E. Buroq Sebagai Kebudayaan Sensasi
Lambat-laun kesenian tradisional buroq mulai meninggalkan unsur-unsur budaya ideational dan idealistik. Kelompok pendukungnya adalah orang-orang islam ”kejawen” yang kebanyakan memadukan antara budaya Islam dan budaya Hindu-Budha. Ini mengakibatkan kesenian Buroq menjadi jauh dari akar-akar islami. Bahkan lebih jauh lagi, dianggap sebagai hiburan semata.
Banyak unsur-unsur baru yang dimasukkan dalam kesenian Buroq untuk menambah kemeriahan/ keramaian kesenian ini agar lebih menghibur. Unsur-unsur baru dalam kesenian Buroq bahkan tidak berhubungan dengan budaya Islam, seperti ditambahkannya bentuk barongsai, buta, burung, naga, egrang dan bentuk-bentuk hewan lainnya.

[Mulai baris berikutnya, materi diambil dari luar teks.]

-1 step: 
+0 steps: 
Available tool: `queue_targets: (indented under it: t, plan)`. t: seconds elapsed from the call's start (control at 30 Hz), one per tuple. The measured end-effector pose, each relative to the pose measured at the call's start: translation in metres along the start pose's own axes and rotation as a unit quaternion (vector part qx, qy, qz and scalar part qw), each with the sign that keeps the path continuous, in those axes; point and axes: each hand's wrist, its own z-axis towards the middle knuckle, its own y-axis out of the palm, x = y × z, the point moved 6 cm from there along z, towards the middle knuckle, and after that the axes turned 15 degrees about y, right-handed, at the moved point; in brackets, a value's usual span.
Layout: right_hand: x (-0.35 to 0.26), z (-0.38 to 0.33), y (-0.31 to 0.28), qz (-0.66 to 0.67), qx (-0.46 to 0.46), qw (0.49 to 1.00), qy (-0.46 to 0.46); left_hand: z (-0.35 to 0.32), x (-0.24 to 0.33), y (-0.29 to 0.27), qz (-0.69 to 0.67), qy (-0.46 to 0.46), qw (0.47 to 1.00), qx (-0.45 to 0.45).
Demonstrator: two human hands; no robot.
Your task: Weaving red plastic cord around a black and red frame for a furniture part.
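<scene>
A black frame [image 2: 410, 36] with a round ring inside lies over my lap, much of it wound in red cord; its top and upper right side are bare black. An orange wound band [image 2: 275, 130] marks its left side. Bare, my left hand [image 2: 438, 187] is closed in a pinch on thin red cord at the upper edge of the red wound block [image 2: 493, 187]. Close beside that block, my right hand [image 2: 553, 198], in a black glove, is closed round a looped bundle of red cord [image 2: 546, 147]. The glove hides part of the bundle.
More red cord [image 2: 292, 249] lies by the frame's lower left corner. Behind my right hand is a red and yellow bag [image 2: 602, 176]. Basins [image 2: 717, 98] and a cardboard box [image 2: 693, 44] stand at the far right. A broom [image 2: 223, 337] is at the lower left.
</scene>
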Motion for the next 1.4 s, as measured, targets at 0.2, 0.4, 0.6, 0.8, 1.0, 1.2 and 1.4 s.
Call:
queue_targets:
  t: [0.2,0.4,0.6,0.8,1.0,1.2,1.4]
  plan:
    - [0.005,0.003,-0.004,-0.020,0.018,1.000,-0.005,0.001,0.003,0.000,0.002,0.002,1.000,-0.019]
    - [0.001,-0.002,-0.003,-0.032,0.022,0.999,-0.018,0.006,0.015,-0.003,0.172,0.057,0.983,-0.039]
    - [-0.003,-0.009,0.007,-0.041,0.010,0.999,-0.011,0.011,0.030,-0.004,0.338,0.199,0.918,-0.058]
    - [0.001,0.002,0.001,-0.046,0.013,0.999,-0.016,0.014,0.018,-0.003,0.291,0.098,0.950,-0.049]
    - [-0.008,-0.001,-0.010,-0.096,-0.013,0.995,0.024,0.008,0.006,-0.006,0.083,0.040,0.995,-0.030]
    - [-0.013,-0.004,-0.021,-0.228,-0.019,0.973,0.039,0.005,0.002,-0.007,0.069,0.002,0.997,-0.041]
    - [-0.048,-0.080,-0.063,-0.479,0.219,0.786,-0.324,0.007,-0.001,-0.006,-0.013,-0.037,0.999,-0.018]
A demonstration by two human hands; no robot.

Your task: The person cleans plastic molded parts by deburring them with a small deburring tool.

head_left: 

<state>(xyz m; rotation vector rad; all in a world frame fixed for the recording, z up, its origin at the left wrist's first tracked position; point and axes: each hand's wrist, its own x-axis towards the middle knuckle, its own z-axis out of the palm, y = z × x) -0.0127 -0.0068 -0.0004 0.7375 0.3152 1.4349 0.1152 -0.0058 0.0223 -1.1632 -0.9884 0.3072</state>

Menurut Sorokin, kesenian dalam tahap sensasi berfungsi sebagai hiburan, kebanyakan sebagai karikatur, satire, komedi, lelucon dan seterusnya. Pada umumnya bergaya naturalistik, visual dan tidak memuat simbolisme suprainderawi.
Itulah yang terjadi dalam kesenian Buroq untuk dapat bersaing dengan kesenian-kesenian moderen lainnya. Tanpa adanya perubahan ke arah sensasi maka kesenian ini tidak mungkin akan dipakai dalam acara peringatan HUT RI, tasyakuran pembangunan rumah, atau ajang untuk mencari uang dengan keliling kampung (ngamen).
DAFTAR PUSTAKA
Iswiayati, Sri. ......... Perkembangan Kebudayaan menurut P. Sorokin
Khayam, Umar. 1981. Seni Tradisional Masyarakat. Jakarta: Sinar Harapan
Mudhary, Bahaudin. 1984. Menjelajah Angkasa Luar Peristiwa Metafisika Al Mi’raj. Surabaya: Pustaka Progresif.
Pakuningrat, Maulana.1996. ”Islam dan Tradisi Budaya Cirebon” dalam Ruh Islam dalam Budaya Bangsa, Aneka Budaya Jawa. Jakarta: Yayasan Festival Istiqlal.
Rohidi, Tjetjep Rohendi. 1996. ”Mereka-reka Kesenian Tradisional dalam Persangkutan Kebudayaan Nasional”. dalam Media FPBS IKIP Semarang No.23 Th. XI. Semarang: IKIP Semarang Press.
The Liang Gie. 1996. Filsafat Seni, Seni Sebuah Pengantar. Yogyakarta: Pusat Belajar Ilmu Berguna (PUBIB)
Triyanto.1994. ”Seni Sebagai Sistem Budaya: Bahasan Teoritis dalam Konteks Seni Tradisional”. Media FPBS No. 1 Th. XVII April 1994. Semarang: IKIP Semarang Press.